--- START ---

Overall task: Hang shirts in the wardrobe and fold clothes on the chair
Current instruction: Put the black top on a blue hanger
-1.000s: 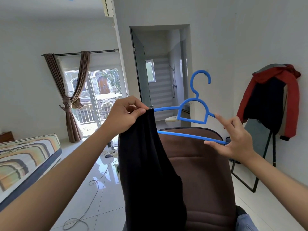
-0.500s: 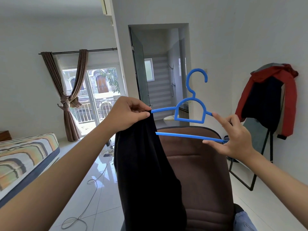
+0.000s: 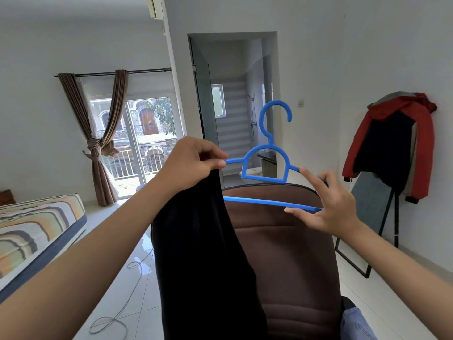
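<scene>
Behind the raised hands stands a brown chair (image 3: 282,253), its backrest filling the lower middle of the view; a scrap of blue denim (image 3: 356,325) shows at its lower right edge. No wardrobe is in view.

Black garment (image 3: 203,253): hangs in a long loose fall in front of the chair's left side, gathered at the top onto the left arm of the hanger. Whether it is a shirt cannot be told. Judged soft, limp and light; it will slide along smooth plastic unless pinched against it.

Hanger (image 3: 266,165): blue plastic, held upright in the air above the chair back, hook uppermost, lower bar level. Judged stiff, light and slippery.

Left hand (image 3: 191,163): closed, fingers and thumb pinching the garment's top edge against the hanger's left arm.

Right hand (image 3: 328,204): mostly spread, thumb under the right end of the lower bar, index finger lying along the sloping right arm. This reads as a steadying touch, not a full grasp.

Assessment: hanging step under way, garment on one side only. Best hold for carrying is judged to be the neck below the hook.
</scene>
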`<state>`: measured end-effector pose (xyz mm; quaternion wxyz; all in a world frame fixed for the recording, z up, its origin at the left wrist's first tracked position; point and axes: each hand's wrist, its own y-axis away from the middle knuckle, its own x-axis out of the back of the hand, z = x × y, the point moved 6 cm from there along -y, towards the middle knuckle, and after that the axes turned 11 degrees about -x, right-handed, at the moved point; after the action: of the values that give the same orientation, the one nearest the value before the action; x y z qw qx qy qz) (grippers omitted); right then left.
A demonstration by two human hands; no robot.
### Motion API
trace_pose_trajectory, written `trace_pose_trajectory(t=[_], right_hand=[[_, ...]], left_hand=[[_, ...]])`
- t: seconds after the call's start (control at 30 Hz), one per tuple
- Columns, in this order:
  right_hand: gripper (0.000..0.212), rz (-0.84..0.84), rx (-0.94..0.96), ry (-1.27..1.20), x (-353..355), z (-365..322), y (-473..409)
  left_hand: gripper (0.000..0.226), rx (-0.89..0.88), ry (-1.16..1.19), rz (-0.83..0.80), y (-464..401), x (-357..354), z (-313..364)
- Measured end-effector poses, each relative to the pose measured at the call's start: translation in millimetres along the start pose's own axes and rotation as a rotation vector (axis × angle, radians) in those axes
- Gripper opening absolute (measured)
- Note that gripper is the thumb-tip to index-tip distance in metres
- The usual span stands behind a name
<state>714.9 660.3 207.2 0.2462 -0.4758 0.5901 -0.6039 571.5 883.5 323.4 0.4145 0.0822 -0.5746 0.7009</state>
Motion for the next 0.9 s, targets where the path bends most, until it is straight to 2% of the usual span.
trace_pose_trajectory(t=[0.13,0.17,0.27,0.33,0.43,0.47,0.63,0.77,0.9], right_hand=[[0.085,0.052,0.011,0.021,6,-3,-5],[0.085,0.058,0.003,0.023,6,-4,-5],[0.084,0.062,-0.04,0.022,1,-3,-1],[0.084,0.064,-0.053,0.022,2,-3,0],[0.083,0.065,-0.037,0.037,6,-2,1],[0.083,0.057,-0.034,0.039,7,-2,0],[0.086,0.07,0.037,0.063,15,-4,-5],[0.086,0.09,0.171,0.092,20,-15,-13],[0.087,0.059,0.171,0.063,13,-22,-14]], left_hand=[[0.017,0.011,-0.159,-0.011,0,5,-8],[0.017,0.021,-0.258,-0.001,-1,7,-9],[0.037,0.033,-0.591,-0.041,-1,7,-7],[0.041,0.034,-0.58,-0.169,-3,5,-6],[0.025,0.101,-0.447,-0.481,-3,4,-12],[0.022,0.096,-0.444,-0.515,-2,5,-13],[0.026,-0.015,-0.371,-0.348,2,6,-4],[0.027,-0.064,-0.35,-0.34,5,-6,6],[0.021,-0.088,-0.381,-0.31,2,-20,9]])
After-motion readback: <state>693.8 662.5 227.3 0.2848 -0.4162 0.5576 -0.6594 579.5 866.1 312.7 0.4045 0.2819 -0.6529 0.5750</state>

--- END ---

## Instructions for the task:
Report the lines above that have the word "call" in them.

## Result for this exercise:
- t: seconds after the call's start (control at 30 Hz), one per tuple
- Measured end-effector poses, each relative to the pose measured at the call's start: translation in millimetres along the start pose's own axes and rotation as a rotation vector (axis × angle, radians) in those axes

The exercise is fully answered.